For I determined not to know any thing among you, save Jesus Christ, and Him crucified…And my speech and my preaching was…in demonstration of the Spirit and of power.
—1 Corinthians 2:2,4
This passage of Scripture is very often understood to mean that Paul’s purpose in his preaching was to know nothing but Jesus Christ and Him crucified. But it contains a far deeper meaning. Paul spoke of his purpose, not only in the matter of his preaching, but also in his whole spirit and life, in order to prove how he in everything sought to act in conformity to the crucified Christ. Thus he wrote, “[Christ] was crucified through weakness, yet He liveth by the power of God. For we also are weak in Him, but we shall live with Him by the power of God toward you” (2 Corinthians 13:4).

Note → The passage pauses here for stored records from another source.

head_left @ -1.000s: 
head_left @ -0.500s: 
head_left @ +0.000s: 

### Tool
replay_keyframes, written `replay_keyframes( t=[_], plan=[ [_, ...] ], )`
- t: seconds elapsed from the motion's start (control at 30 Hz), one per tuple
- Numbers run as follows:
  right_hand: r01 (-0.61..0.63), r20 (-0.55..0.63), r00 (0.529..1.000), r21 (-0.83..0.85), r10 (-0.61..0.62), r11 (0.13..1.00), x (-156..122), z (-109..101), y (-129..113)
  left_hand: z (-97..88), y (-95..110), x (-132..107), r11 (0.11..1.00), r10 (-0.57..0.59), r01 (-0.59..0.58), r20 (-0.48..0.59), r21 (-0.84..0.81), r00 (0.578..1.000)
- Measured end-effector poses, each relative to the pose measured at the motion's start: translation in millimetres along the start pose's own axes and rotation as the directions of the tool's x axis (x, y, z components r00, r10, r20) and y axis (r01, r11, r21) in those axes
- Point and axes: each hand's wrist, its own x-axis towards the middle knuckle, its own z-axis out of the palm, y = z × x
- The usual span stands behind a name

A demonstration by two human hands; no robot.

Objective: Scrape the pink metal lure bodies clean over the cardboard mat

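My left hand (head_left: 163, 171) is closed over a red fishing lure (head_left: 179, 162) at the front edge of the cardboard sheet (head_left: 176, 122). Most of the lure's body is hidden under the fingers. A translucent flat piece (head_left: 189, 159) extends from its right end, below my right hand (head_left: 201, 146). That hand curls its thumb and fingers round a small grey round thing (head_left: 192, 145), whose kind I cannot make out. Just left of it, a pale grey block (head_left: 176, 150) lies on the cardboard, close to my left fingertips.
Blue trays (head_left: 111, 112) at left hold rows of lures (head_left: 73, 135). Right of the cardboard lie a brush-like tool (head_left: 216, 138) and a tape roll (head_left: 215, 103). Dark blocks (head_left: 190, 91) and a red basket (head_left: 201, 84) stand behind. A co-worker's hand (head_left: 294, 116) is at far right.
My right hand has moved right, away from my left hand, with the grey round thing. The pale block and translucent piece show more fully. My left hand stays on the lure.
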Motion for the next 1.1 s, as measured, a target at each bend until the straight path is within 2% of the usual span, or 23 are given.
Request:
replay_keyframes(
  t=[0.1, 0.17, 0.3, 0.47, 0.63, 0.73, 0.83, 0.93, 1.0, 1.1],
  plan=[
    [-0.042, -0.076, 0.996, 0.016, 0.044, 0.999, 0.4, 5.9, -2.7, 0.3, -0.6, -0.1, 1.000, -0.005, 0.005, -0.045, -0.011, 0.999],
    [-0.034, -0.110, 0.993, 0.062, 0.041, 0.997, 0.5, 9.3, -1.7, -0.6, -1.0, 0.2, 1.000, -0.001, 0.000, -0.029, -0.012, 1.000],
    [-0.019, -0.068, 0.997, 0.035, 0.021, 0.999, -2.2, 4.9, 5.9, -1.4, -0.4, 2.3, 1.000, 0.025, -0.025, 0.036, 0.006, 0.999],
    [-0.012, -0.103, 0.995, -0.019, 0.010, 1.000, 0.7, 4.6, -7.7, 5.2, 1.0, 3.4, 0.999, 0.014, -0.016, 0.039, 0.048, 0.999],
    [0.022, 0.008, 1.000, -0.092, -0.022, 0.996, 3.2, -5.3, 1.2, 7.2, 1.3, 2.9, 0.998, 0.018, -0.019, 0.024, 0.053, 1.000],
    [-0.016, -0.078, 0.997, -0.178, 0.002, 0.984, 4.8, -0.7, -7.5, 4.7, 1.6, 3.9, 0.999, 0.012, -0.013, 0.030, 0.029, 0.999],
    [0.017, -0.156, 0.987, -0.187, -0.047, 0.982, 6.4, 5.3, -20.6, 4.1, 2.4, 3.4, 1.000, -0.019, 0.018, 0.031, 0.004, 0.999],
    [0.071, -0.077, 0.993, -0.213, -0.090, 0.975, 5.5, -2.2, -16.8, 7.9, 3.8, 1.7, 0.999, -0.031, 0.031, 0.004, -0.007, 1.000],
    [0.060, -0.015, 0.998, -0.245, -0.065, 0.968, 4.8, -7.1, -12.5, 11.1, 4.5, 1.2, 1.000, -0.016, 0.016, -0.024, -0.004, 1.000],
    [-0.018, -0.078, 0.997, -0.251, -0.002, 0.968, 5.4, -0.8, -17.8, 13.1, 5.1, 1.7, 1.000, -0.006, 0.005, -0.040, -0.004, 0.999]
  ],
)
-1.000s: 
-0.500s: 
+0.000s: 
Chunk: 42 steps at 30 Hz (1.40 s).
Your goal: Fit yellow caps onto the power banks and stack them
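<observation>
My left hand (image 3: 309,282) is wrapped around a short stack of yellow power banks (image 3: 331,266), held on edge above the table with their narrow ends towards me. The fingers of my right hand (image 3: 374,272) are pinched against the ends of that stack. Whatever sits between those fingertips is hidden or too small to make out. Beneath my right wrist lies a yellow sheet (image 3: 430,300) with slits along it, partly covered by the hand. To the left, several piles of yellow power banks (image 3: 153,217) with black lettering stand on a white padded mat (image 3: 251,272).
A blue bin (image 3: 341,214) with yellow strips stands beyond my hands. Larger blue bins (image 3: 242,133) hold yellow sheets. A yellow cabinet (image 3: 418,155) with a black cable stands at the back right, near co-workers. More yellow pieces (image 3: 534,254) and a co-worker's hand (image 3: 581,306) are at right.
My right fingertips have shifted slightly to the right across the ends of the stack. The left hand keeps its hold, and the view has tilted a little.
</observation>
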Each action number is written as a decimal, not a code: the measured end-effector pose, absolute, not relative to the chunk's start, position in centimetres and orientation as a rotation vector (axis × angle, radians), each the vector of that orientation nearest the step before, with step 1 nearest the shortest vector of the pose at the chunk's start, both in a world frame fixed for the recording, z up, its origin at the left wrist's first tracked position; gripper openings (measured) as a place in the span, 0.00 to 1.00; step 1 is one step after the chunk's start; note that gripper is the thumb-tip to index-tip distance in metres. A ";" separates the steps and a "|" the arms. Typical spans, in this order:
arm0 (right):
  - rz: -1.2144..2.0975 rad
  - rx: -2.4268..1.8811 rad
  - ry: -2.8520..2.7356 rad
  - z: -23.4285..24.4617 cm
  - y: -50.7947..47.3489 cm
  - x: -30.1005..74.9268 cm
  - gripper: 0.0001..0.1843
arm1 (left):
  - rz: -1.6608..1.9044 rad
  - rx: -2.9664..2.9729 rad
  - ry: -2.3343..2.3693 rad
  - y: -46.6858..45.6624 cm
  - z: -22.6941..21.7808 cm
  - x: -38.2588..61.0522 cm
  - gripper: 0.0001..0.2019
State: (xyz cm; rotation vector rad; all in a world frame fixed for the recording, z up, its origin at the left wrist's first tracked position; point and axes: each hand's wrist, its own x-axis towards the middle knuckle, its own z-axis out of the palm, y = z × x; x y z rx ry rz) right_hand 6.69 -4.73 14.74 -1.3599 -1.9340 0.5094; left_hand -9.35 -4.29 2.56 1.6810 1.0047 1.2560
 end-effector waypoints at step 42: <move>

His whole ministry and all his actions bore the mark of Christ’s likeness; he was crucified through weakness, yet he lived by the power of God. Just before the words of our text, Paul had written, “For the preaching of the cross is to them that perish foolishness; but unto us which are saved it is the power of God” (1 Corinthians 1:18). Not only in his preaching, but also in all his activities and behavior, he sought to act in harmony with the weakness in which Christ was crucified. He had so identified himself with the weakness of the cross and its shame that, in his whole life and conduct, he proved that he sought to show forth the likeness and the spirit of the crucified Jesus in everything. Hence he said, “And I was with you in weakness, and in fear, and in much trembling” (1 Corinthians 2:3).
It is on this account that he spoke so strongly and said, “Christ sent me…to preach the gospel: not with wisdom of words, lest the cross of Christ should be made of none effect” (1 Corinthians 1:17); “And my speech and my preaching was not with enticing words of man’s wisdom, but in demonstration of the Spirit and of power” (1 Corinthians 2:4). Is this not the great reason why the power of God is so little manifested in the preaching of the gospel? Christ the Crucified One may be the subject of the preaching, and yet, because of men’s confidence in human learning and eloquence, there may be none of the likeness of the crucified Jesus that alone gives preaching its supernatural, divine power.
God help us to understand how the life of every minister and of every believer must bear the stamp of the sanctuary—nothing but Jesus Christ and Him crucified.